*** RECORDS PROVIDED ***

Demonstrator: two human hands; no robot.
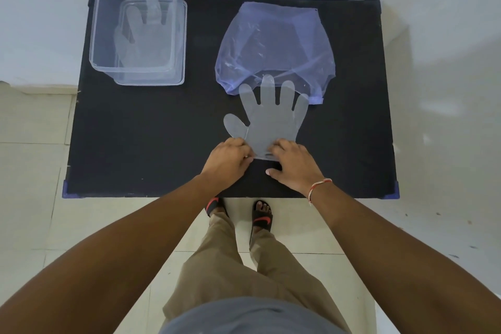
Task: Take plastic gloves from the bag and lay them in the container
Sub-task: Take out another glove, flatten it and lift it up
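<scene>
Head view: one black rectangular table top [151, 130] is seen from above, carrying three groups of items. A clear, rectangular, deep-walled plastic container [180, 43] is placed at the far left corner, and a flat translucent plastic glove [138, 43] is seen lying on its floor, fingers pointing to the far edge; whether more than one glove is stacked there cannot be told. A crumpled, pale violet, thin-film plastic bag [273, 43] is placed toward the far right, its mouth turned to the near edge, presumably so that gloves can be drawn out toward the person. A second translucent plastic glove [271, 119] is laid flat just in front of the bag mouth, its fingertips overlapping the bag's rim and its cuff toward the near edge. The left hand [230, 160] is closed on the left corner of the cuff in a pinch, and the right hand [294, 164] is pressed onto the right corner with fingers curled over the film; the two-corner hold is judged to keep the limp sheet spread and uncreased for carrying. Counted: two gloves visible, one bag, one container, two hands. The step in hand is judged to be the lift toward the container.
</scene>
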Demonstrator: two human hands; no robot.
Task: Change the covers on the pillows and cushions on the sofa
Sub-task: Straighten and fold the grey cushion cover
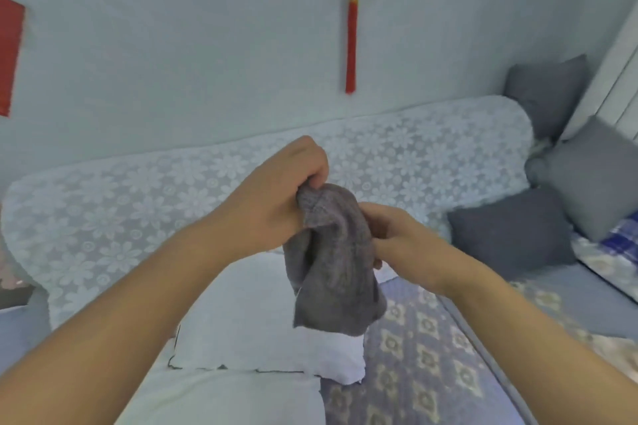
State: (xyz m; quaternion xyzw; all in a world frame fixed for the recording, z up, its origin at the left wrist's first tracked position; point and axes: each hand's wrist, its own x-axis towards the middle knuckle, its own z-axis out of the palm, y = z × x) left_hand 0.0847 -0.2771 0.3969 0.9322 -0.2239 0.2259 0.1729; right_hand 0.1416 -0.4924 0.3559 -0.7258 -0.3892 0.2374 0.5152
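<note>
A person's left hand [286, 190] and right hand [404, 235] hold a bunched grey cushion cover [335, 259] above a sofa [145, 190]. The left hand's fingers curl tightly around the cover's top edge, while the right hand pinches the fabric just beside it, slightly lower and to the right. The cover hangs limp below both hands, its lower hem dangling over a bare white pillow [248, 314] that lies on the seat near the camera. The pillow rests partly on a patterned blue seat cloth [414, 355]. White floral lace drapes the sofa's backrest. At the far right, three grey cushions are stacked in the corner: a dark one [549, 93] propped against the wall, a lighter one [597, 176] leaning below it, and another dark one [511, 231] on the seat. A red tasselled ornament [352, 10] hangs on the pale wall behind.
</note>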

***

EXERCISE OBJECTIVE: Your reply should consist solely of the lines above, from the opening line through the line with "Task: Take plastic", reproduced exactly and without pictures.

OUTPUT FOR THIS TASK:
Demonstrator: two human hands; no robot.
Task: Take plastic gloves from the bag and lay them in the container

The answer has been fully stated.